## PROBLEM
Look below for the line containing "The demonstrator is"; from there, print each line exactly up to and including the line containing "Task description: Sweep", and stop.

(Dataset items)
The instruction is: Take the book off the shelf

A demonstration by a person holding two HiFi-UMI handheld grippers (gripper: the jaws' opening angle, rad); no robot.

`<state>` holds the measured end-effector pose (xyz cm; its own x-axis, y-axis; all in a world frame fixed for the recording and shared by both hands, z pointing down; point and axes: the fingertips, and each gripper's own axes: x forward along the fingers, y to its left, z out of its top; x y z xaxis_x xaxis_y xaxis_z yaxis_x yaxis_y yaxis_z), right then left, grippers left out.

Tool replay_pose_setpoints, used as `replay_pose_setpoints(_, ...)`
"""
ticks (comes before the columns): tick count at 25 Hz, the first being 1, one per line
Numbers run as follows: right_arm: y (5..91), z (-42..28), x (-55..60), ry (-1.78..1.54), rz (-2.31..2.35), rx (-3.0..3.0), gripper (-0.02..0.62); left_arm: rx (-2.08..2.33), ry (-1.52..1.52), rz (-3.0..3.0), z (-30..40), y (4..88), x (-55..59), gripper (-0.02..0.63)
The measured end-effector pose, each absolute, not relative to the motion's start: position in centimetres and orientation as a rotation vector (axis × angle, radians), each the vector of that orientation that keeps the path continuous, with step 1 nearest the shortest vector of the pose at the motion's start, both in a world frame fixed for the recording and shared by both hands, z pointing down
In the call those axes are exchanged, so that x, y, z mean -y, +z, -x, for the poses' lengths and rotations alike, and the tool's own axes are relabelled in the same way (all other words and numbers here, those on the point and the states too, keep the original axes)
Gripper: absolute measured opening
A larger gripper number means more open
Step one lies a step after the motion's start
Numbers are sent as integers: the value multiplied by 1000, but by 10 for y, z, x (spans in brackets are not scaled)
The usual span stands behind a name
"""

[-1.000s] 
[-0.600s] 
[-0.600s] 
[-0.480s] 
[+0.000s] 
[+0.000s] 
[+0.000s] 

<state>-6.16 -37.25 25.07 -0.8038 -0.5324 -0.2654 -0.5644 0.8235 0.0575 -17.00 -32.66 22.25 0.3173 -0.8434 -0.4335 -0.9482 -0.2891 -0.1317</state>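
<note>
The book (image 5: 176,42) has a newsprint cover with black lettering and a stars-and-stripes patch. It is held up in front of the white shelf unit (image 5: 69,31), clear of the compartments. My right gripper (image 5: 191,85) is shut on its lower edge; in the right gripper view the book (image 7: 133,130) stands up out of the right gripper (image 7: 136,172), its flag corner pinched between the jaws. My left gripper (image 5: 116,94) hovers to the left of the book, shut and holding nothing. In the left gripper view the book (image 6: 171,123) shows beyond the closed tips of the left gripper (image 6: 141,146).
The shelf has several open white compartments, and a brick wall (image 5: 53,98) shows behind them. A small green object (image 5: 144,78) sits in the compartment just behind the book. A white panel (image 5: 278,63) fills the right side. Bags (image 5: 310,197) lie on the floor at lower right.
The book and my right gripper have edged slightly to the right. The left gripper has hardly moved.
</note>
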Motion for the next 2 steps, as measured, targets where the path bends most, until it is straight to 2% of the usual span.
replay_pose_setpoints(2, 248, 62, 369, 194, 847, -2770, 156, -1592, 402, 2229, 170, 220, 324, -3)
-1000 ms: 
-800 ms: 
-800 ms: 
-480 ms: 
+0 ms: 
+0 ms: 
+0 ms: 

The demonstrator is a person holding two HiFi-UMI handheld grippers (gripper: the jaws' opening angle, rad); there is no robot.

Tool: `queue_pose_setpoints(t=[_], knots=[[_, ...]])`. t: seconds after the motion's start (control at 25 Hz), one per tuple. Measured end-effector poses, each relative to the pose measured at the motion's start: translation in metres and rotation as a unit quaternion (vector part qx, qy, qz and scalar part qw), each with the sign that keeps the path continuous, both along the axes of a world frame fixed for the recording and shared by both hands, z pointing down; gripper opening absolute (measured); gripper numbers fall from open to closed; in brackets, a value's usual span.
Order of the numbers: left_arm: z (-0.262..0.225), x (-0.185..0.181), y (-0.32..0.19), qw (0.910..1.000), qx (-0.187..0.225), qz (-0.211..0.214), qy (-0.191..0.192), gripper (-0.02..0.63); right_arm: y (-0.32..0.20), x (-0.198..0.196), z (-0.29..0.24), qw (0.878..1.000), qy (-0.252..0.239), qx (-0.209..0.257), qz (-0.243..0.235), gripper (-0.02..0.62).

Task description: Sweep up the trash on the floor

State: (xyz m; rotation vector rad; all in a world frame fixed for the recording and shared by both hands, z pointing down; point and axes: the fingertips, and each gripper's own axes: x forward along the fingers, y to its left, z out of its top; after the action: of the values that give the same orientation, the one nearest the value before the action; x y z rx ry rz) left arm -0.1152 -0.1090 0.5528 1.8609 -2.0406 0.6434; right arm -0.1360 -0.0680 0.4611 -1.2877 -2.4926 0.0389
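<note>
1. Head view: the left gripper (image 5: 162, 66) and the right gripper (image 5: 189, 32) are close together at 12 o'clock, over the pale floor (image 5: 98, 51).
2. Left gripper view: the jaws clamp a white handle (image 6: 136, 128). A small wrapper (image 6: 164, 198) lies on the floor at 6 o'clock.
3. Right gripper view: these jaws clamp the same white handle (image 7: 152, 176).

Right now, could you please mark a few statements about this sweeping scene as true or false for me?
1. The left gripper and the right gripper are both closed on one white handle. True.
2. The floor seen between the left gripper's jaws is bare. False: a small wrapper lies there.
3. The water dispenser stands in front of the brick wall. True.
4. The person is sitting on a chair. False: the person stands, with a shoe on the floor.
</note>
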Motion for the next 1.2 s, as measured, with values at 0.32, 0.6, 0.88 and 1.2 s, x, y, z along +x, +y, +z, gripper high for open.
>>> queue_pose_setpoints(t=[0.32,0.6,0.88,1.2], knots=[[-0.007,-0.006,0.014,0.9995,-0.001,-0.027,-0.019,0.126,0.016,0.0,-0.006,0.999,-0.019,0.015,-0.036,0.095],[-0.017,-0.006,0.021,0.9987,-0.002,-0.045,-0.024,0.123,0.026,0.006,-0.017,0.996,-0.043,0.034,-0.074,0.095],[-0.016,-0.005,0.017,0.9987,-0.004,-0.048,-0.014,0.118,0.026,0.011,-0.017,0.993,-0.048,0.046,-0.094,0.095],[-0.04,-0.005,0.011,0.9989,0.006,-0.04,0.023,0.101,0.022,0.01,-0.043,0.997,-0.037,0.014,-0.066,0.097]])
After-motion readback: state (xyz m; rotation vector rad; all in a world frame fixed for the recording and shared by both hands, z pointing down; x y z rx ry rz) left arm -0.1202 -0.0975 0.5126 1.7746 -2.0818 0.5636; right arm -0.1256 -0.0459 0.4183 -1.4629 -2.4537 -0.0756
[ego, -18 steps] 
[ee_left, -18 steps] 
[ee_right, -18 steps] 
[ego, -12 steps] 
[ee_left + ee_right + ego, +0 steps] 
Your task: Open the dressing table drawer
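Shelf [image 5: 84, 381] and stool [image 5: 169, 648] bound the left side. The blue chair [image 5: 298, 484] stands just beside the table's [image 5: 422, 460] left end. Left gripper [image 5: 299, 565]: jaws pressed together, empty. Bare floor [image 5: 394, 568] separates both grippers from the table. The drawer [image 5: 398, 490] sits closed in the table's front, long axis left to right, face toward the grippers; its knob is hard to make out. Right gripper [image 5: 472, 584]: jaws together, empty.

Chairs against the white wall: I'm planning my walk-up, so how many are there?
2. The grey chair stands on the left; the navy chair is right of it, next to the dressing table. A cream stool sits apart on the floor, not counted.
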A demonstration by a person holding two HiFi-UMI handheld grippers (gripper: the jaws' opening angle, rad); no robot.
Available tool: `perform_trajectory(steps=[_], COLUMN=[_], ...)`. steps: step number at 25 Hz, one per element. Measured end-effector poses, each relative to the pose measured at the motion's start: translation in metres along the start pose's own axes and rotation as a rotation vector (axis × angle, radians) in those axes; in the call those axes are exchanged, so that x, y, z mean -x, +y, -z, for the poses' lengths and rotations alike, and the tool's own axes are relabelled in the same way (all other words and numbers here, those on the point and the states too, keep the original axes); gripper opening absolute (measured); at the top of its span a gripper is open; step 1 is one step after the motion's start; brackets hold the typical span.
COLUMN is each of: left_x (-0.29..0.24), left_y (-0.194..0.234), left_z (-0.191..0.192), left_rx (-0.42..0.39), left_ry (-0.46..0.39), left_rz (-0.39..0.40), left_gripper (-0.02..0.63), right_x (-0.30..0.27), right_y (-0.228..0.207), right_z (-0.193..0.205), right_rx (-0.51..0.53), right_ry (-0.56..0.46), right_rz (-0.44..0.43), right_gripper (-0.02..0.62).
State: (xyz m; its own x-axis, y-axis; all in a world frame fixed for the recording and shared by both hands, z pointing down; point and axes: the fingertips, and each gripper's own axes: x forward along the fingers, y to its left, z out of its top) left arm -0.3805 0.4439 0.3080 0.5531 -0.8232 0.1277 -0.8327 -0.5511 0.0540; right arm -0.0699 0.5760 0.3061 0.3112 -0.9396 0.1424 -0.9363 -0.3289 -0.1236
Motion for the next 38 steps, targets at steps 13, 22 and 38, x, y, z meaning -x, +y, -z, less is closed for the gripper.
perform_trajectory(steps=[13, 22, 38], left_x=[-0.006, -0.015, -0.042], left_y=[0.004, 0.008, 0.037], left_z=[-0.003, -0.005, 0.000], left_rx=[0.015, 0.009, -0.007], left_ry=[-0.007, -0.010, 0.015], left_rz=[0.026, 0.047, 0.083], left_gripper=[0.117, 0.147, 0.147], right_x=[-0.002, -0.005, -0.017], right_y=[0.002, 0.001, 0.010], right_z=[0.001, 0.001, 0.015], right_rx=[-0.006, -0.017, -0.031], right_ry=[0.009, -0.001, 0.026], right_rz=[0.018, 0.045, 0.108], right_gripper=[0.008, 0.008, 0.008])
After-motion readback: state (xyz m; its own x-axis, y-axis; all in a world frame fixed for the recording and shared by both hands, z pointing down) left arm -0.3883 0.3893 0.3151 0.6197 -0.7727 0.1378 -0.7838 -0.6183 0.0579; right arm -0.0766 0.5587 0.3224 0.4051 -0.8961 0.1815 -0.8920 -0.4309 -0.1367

## ANSWER SECTION
The demonstrator is a person holding two HiFi-UMI handheld grippers (gripper: the jaws' opening angle, rad); there is no robot.

Tool: `queue_pose_setpoints(t=[_], knots=[[_, ...]])`. t: seconds after the motion's start (control at 25 Hz), one per tuple. Measured end-effector poses, each relative to the pose measured at the motion's start: translation in metres and rotation as a unit quaternion (vector part qx, qy, qz and scalar part qw), each with the sign that keeps the path continuous, both along the axes of a world frame fixed for the recording and shared by both hands, z pointing down; gripper opening absolute (measured); gripper numbers fall from open to closed; in brackets, a value's usual span.
Order of the numbers: left_arm: z (-0.262..0.225), x (-0.185..0.181), y (-0.32..0.19), qw (0.910..1.000), qx (-0.187..0.225), qz (-0.211..0.214), qy (-0.191..0.192), gripper (-0.02..0.63); right_arm: y (-0.32..0.20), x (-0.198..0.196), z (-0.29..0.24), qw (0.878..1.000), qy (-0.252..0.239), qx (-0.209..0.257), qz (-0.243..0.235), gripper (-0.02..0.62).

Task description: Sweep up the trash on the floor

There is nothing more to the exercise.